Bratislava: Home of the Communist UFO
After a rather unpleasant journey on the train, we arrived at Bratislava with a vague idea of how to get to our Botel, which was located somewhere along the Danube. The train station was full of people trying to convince us to stay at their hostel instead, but there was no way we were going to forgo our lodgings on a boat. We realised pretty quickly that unlike many of the places we have visited so far, the locals of Bratislava are not so hot on the English language. Secretly, I was quite pleased as it forced us to think on our toes, but it did mean that getting to Botel Marina was going to be a bit more of a challenge.
We asked a couple of bus drivers for directions but none of whom knew what we we were talking about. However, one of them told us to head in the general direction of Nový Most (New Bridge), which crosses the Danube and contains the most famous modern landmark in Bratislava: a UFO-shaped tower restaurant. Apparently, the locals say that this restaurant holds the best view in Bratislava because from there you cannot see Nový Most . There are also two green aliens which sit on top of the UFO, making this a unique yet bizarre landmark.
After we caught our bus and found the bridge, we wondered up and down the Danube trying to find our Botel and lugging around out increasingly heavy backpacks. Finally, after about twenty minutes of searching, the Botel Marina came into view and with a joyful cheer we made our way to the welcome desk. Having spent weeks staying in hostels, we were very excited to find that this was much more like a hotel, with an en-suite bathroom and people who came to clean the rooms each day. We also had a free breakfast, complete with sausages and scrambled egg which filled me with joy.
We had a nice nap in our new room, then headed to the ‘Krishna’ Indian restaurant, which was also located on the boat. This was a real gem of a restaurant, offering some of the best Indian food I have ever tasted. Highlights included an incredible fish curry and garlic nan bread, as well as a really goof chicken tikka masala. The food was shockingly cheap, and we decided that we would have to return on the last night for another meal.

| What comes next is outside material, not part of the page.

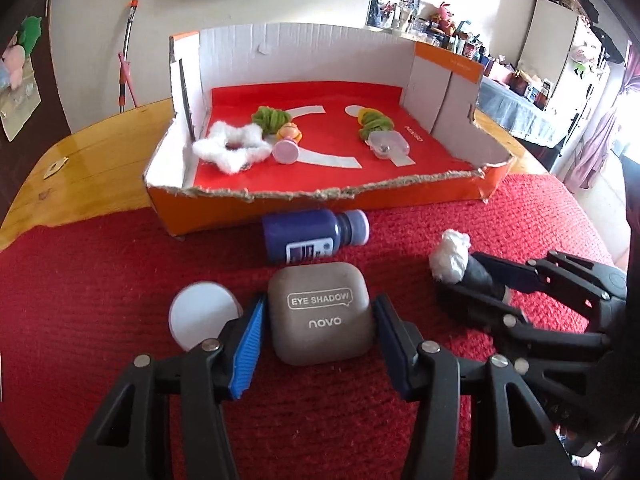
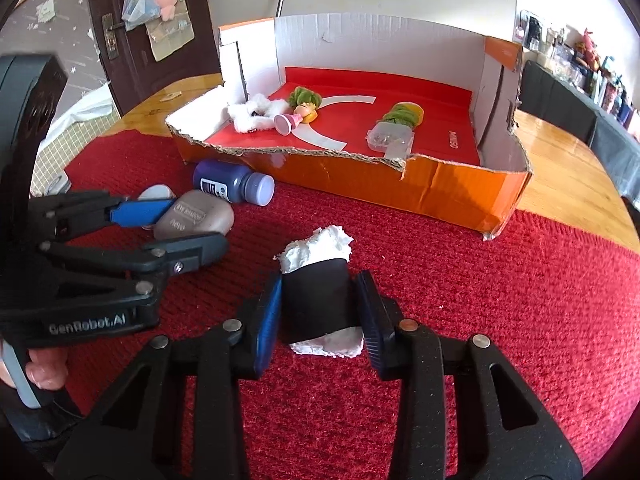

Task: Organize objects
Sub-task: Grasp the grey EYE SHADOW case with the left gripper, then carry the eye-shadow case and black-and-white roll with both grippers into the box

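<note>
A grey eye shadow case [image 1: 320, 324] lies on the red mat [image 1: 120, 280]. My left gripper [image 1: 318, 308] is shut on it, one blue pad against each side. To its right, my right gripper [image 2: 319, 284] is shut on a black-wrapped roll [image 2: 316, 300] with white stuffing poking out of both ends; the roll rests on the mat. In the right wrist view the left gripper [image 2: 196, 226] sits at the left with the case [image 2: 200, 216] in it. In the left wrist view the right gripper [image 1: 464, 280] shows at the right.
A dark blue bottle [image 1: 312, 234] lies on its side just beyond the case, and a white round lid [image 1: 202, 312] lies left of it. Behind stands an orange cardboard box [image 1: 320, 200] holding a white star scrunchie [image 1: 232, 148], green scrunchies, a small doll [image 1: 288, 140] and a clear case [image 1: 386, 144].
</note>
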A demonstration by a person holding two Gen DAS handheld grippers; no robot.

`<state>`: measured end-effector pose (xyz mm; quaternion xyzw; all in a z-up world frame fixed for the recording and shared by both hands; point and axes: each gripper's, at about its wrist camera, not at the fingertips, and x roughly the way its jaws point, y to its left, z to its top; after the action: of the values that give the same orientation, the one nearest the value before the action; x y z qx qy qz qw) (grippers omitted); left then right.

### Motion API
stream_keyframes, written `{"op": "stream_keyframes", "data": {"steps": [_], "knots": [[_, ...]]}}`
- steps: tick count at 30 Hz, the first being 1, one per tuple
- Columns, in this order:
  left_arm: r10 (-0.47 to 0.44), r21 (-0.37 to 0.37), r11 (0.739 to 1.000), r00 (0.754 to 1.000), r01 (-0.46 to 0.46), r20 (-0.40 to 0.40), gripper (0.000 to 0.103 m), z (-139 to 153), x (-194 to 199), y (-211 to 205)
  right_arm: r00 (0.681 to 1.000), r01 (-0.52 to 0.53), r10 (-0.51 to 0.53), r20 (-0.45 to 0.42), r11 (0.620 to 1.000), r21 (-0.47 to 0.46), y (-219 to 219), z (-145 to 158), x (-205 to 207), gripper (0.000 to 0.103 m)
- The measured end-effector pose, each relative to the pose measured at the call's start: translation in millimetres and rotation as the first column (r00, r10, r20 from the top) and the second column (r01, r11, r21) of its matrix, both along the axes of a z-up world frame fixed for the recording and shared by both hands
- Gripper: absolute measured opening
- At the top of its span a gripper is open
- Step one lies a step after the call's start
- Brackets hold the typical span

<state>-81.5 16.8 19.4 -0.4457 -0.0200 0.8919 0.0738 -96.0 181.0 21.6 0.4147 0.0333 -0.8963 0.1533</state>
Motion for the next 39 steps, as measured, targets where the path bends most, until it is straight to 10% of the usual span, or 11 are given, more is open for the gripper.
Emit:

The following day, we headed into the area of the historic town centre, which was just down the road from the Botel Marina. It was actually rather pretty, with playful statues dotted around the streets, surrounded by gaggles of tourists wanting to take pictures. There was also a food market, sporting a stall with some rather amusing decorated fruit. Unlike Prague, Bratislava was reasonably quiet, with hardly any British or American tourists. It was a nice break from the hustle and bustle of many of the other cities on our trip, and I really enjoyed just wondering around and enjoying the view. We ate our lunch and slowly ambled back to our Botel, with the intention of catching up on some much needed sleep. We had decided that Bratislava was going to be a bit of a rest stop, after such a hectic few days in Prague.
In the evening, we decided to have some Chinese food, having gorged on Indian cuisine the previous night. I enjoyed my meal of ‘Duck with Eight Treasures’ at the ‘Jasmin’ restaurant, despite not really being able to identify any of said treasures. The only thing I avoided was some rather dodgy looking pink cubes, which looked suspiciously like offal.
Have been such greedy guts the past few days, it was time to do some exercise, so we planned a bike trip down the Danube the next morning. It took us a while to find ‘Bike Bratislava’. which was concealed behind some rather imposing iron gates along a quiet street near the train station. However, it was worth the search, as we were able to rent some very fancy road bikes for the total of nine euros each for five hours. I was very excited that my bike had about twenty five gears, as my ancient ‘bike’ at home has only five, although it might as well have none. We cycled to the Danube and decided to turn right towards Budapest. We passed some pretty amazing sites, including several huge, concrete bridges and a lion made out of car tyres. Andrew insisted we cycle several miles along a main road, convinced we would find somewhere exciting. However, after passing yet another load of suburban houses, we decided to turn back and find somewhere to eat. We ended up having our lunch at an arty cafe which doubled as a dance school, complete with art-deco chairs and an exhibition of ballet shoes.
After lunch, we headed off in the opposite direction towards the Czech Republic. This was less successful, as the cycle path was very narrow and there were a lot of people with push-chairs and small children. We cycled pass an artificial beach and a busy shopping centre, and at this point decided to call it a day. After dropping off our bikes back, we made the most of the ‘Krishna’ restaurant and ordered the Royal Tandoori Banquet, which was epic. If you are ever in this neck of the woods, I would definitely go for the banquet!
On our last morning, we continued our relaxing theme and spent the morning at the ‘Freja’ Spa, which included a swimming pool, jacuzzi and sauna. We chose to go at Happy Hour to save a bit of money, and fortunately for us we discovered that the Slovaks are as reserved as the Brits, and chose not to go naked in the sauna. For the last couple of hours in Bratislava, we wondered about the old historic town and took lots of photos of us with the statues: typical tourist fun! We then returned to the Botel, grabbed our bags then got a taxi to the station. Our next port of call was to be Budapest, and I was really looking forward to our next adventure.